There are a couple of reasons to use GraphConnection:
- It maintains a single connection to the database, rather than creating a new connection every time you need to talk to the database.
- It provides a uniform interface regardless of the underlying GraphEngine. This means you can easily swap out the backend in the future if you want to use a different graph database.
You can access the underlying GraphEngine at .engine and you can access the native Python driver for the graph database at .engine.driver if you want to use functionality of the official Neo4j driver.
Neo4j
If you just use init_neontology, Neontology will assume that you have a Neo4j backend. You can also declare this explicitly as above.
Using the Neo4j driver from Neontology
You can also directly access the Neo4j driver on Neontology's GraphConnection object.
The Neo4j driver has many features and different ways of executing queries, but the below recipe shows how we can write and execute arbitrary queries with the driver to return data as Python lists / dictionaries. We will use Neo4j's built in support for map projection.
import neo4j
from neontology import init_neontology, GraphConnection
init_neontology()
gc = GraphConnection()
cypher_query = """
MATCH (p:Person)
RETURN COLLECT({name: p.name})
"""
result = gc.engine.driver.execute_query(cypher_query, result_transformer_=neo4j.Result.single)
print(result)
# [{'name': 'Alice'}, {'name': 'Bob'}]
Applying constraints
With neo4j, we can constrain label/property pairs to be unique and indexed.
Neontology can automatically apply neo4j constraints for all defined nodes using the auto_constrain_neo4j method.
Simply use auto_constrain_neo4j() after defining your models and initialising your connection.

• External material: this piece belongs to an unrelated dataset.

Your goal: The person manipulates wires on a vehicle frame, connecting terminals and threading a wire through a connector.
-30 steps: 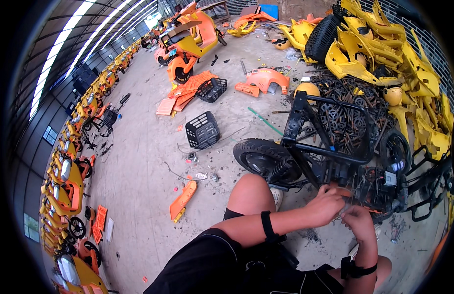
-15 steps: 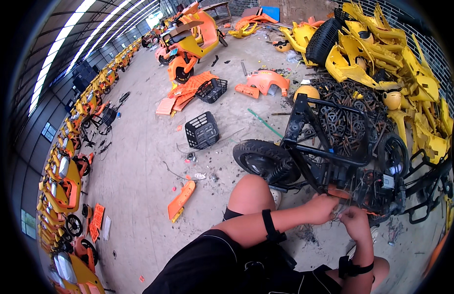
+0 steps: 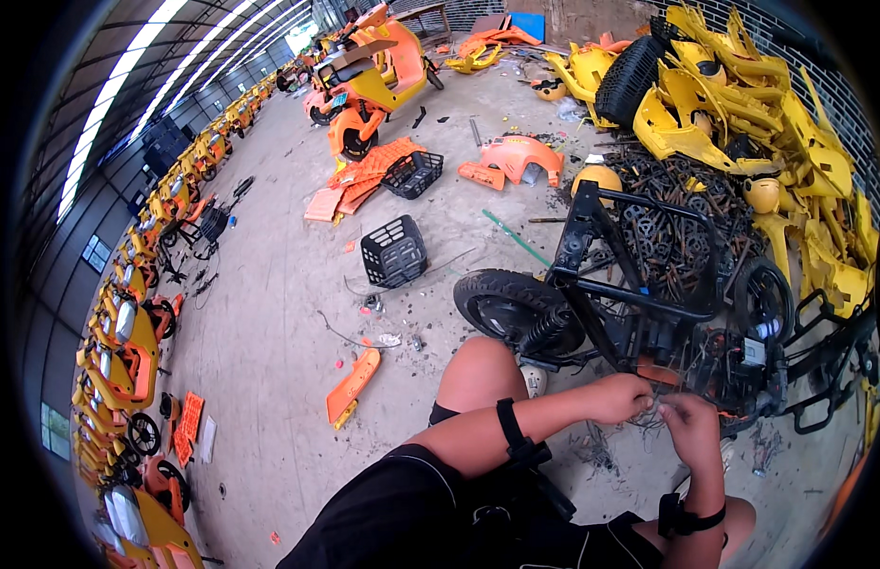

Note that auto constrain features only use a model's primary label (not secondary labels if they're defined).
Memgraph
Memgraph is a Neo4j compatible database.
In addition to configuring explicitly as above, you can also use the following environment variables and just init_neontology(graph_engine=MemgraphEngine):
MEMGRAPH_URIMEMGRAPH_USERMEMGRAPH_PASSWORD
from neontology import init_neontology
from neontology.graph_engines import MemgraphEngine
init_neontology(
engine=MemgraphConfig()
)
Memgraph Driver
Memgraph also uses the Neo4j python driver, so works just like the Neo4j driver in this respect.